**Problem**
Scan the following material for the string "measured" and copy each line in which it appears.

**Data block**
______________________________
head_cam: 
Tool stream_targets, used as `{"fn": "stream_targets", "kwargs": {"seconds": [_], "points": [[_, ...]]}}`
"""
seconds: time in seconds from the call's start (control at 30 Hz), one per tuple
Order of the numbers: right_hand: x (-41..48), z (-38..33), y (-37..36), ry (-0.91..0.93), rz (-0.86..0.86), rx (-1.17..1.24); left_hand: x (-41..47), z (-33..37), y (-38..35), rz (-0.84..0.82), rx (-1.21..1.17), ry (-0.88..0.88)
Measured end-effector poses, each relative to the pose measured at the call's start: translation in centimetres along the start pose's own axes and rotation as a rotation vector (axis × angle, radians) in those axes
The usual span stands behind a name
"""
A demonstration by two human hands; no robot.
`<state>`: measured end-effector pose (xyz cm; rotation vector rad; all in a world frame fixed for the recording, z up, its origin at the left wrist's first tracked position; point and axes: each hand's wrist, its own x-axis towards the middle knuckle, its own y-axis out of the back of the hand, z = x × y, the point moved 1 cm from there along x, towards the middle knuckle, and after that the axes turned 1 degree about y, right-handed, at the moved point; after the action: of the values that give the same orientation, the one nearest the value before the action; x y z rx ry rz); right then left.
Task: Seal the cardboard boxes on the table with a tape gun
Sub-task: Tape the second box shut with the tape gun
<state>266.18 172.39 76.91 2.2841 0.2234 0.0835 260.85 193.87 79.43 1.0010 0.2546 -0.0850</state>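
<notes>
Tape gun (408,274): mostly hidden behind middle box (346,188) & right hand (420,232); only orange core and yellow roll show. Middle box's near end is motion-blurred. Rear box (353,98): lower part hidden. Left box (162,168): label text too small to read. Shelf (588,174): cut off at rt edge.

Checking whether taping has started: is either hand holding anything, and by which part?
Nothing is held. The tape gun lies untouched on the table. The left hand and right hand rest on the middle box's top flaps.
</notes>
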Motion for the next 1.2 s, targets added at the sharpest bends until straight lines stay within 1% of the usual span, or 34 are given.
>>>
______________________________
**Task answer**
Measured end-effector poses, each relative to the pose measured at the call's start: translation in centimetres along the start pose's own axes and rotation as a rotation vector (axis × angle, radians) in those axes
`<state>`: measured end-effector pose (xyz cm; rotation vector rad; all in a world frame fixed for the recording, z up, its origin at the left wrist's first tracked position; point and axes: each hand's wrist, its own x-axis towards the middle knuckle, its own y-axis out of the back of the hand, z = x × y, the point moved 1 cm from there along x, towards the middle knuckle, and after that the axes turned 1 degree about y, right-handed, at the moved point; after the action: of the values that give the same orientation, the one nearest the value before the action; x y z rx ry rz); right then left.

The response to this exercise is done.